• GOAL OF THE EXERCISE:
In the listing below, find the line containing "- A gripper" and the line containing "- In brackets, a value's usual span". Repeat exactly those two lines and every line between them.

• DATASET SECTION:
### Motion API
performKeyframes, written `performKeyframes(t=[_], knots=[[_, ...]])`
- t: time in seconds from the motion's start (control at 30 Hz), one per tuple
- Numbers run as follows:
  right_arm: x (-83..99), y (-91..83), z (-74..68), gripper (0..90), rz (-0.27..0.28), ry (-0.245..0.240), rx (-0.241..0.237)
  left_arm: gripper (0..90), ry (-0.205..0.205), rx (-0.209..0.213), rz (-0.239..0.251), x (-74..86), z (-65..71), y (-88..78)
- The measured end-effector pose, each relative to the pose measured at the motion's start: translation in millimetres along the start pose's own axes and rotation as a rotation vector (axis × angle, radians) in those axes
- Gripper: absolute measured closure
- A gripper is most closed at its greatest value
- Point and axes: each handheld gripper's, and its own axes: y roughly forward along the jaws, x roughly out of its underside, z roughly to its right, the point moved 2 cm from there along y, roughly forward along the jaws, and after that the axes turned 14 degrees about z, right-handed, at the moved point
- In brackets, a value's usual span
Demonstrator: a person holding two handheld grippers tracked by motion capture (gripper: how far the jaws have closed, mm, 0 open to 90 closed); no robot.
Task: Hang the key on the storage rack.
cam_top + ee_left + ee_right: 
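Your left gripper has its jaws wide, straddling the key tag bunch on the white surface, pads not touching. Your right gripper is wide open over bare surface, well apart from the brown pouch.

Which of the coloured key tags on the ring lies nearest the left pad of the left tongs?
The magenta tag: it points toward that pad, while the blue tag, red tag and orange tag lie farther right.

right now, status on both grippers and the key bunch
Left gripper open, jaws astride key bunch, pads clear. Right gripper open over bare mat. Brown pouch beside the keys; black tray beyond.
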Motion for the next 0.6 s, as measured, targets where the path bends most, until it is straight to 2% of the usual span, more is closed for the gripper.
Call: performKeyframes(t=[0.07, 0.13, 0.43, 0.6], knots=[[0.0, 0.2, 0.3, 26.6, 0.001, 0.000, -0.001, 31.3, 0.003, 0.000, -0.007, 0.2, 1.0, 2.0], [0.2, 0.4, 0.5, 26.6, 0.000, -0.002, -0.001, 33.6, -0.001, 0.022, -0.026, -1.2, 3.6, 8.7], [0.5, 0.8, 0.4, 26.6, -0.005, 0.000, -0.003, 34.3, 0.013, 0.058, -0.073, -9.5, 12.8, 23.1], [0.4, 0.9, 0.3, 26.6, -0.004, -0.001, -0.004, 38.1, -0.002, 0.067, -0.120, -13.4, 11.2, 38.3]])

• EXPECTED ANSWER:
- A gripper is most closed at its greatest value
- Point and axes: each handheld gripper's, and its own axes: y roughly forward along the jaws, x roughly out of its underside, z roughly to its right, the point moved 2 cm from there along y, roughly forward along the jaws, and after that the axes turned 14 degrees about z, right-handed, at the moved point
- In brackets, a value's usual span

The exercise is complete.